**Your goal:** How do the lines below between the ones holding "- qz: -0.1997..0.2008" and "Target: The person", inclusive, read? Give them again exactly, with no other lines.

**Supplied material:**
....

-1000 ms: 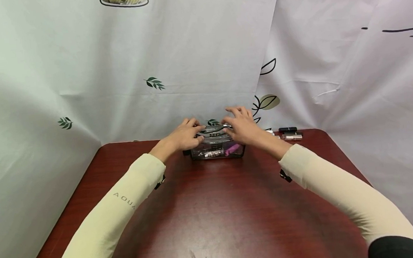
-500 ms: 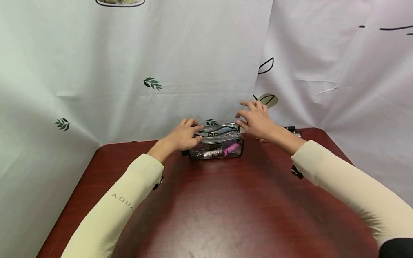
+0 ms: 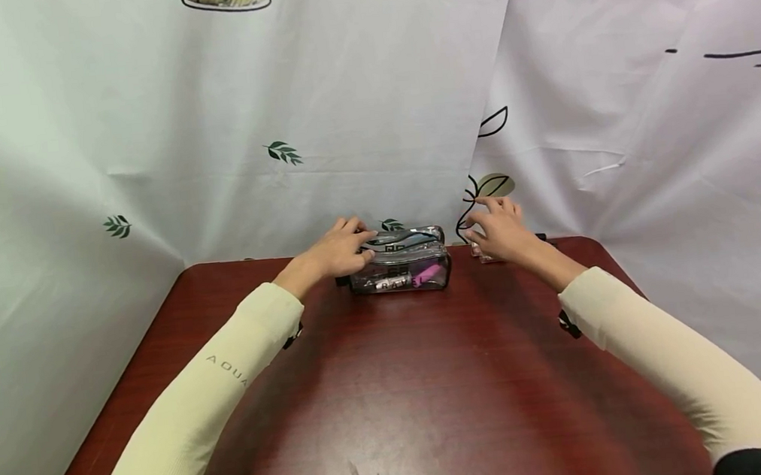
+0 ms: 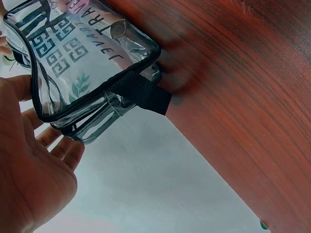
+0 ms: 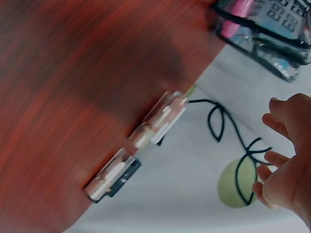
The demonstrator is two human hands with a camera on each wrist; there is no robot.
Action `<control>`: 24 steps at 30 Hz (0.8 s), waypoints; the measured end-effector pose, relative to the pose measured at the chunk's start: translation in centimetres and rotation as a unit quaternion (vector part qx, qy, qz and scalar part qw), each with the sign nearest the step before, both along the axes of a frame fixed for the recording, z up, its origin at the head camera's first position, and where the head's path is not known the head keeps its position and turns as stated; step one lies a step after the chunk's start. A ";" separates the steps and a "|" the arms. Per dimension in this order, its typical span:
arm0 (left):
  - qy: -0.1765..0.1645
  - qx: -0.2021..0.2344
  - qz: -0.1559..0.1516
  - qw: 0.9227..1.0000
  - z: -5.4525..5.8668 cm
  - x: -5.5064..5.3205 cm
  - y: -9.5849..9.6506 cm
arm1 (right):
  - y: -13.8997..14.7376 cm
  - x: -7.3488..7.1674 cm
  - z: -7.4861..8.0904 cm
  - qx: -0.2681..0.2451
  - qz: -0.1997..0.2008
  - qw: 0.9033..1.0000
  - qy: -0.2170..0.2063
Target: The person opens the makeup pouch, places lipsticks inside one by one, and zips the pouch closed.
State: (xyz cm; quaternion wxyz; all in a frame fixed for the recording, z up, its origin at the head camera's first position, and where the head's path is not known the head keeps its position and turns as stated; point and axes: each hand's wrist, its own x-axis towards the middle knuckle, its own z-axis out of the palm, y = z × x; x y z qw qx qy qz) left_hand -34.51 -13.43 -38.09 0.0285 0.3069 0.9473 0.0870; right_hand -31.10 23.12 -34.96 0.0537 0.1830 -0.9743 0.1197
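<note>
A clear zip pouch (image 3: pixel 400 272) with black piping and printed lettering stands at the far side of the table. Through its front show a magenta tube (image 3: pixel 428 274) and a silvery tube (image 3: pixel 393 283). My left hand (image 3: pixel 335 250) holds the pouch's upper left corner, thumb at the front rim and fingers behind, as the left wrist view shows. To the right of the pouch, my right hand (image 3: pixel 505 231) hovers with loosely bent fingers and nothing in them. Below it in the right wrist view lie cosmetic tubes, a clear pinkish pair (image 5: pixel 158 119) and another (image 5: pixel 111 174) beside a black one (image 5: pixel 125 177).
A dark red wooden table (image 3: pixel 400 386) extends toward me. White cloth with printed leaves (image 3: pixel 370 118) hangs close behind its far edge and along both sides. A black fabric tab (image 4: pixel 141 92) sticks out from the pouch's left end.
My right hand has left the pouch and moved right, then lowered a little over the cosmetic tubes. My left hand has stayed at the pouch, which keeps its place.
</note>
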 end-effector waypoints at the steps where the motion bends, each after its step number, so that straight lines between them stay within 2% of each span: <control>1: 0.009 0.003 0.000 1.000 -0.5 -0.3 -0.1 | 0.3 0.0 -0.1 0.004 -0.004 1.000 -0.002; 2: 0.019 0.010 -0.009 1.000 -1.7 -1.5 -0.6 | 0.6 -0.1 -0.2 0.006 -0.007 1.000 -0.004; 3: 0.013 0.006 -0.001 1.000 -0.6 -0.5 -0.2 | 0.8 -0.1 -0.3 0.009 -0.009 1.000 -0.006; 6: 0.005 0.010 0.002 1.000 -0.8 -0.9 -0.2 | 1.6 0.0 -0.6 0.017 -0.013 1.000 -0.004; 7: -0.002 0.009 0.010 1.000 0.5 0.5 0.2 | 1.9 0.0 -0.6 0.018 -0.014 1.000 -0.004; 8: -0.009 0.008 0.009 1.000 1.1 1.2 0.3 | 2.1 0.1 -0.7 0.020 -0.014 1.000 -0.005; 9: -0.014 0.003 0.018 1.000 2.4 2.6 0.7 | 2.3 0.2 -0.7 0.022 -0.014 1.000 -0.006; 12: -0.006 -0.004 0.018 1.000 2.7 3.2 0.9 | 2.9 0.2 -1.0 0.025 -0.012 1.000 -0.006; 24: -0.005 -0.007 0.019 1.000 2.8 3.3 0.8 | 4.6 -0.1 -1.9 0.018 -0.020 1.000 -0.003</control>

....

**Result:**
  - qz: -0.1997..0.2008
  - qw: 0.9033..1.0000
  - qy: -0.2170..0.2063
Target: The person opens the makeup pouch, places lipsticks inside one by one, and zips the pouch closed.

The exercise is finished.